Task description
Please reproduce the data exactly and omit the pictures.

Collected material
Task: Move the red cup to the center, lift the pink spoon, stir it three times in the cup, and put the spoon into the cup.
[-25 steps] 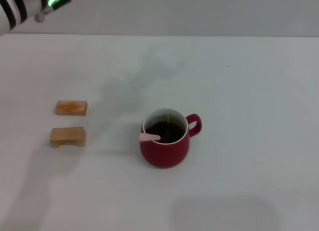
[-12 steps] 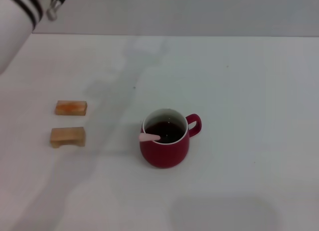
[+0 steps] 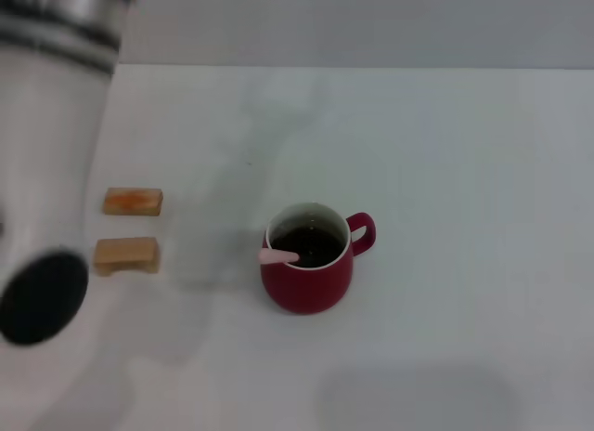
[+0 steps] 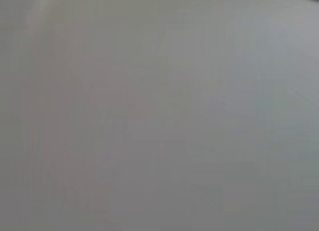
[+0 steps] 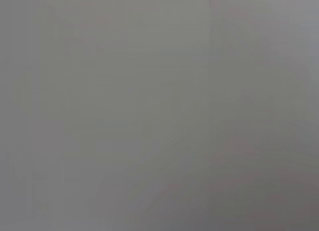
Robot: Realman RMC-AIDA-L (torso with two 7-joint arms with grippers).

Task result
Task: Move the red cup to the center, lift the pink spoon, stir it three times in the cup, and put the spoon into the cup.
[-25 steps] 
[-12 steps] 
[+0 steps] 
[+0 steps] 
[+0 steps] 
Robot: Realman RMC-AIDA-L (torso with two 7-joint arms with grippers).

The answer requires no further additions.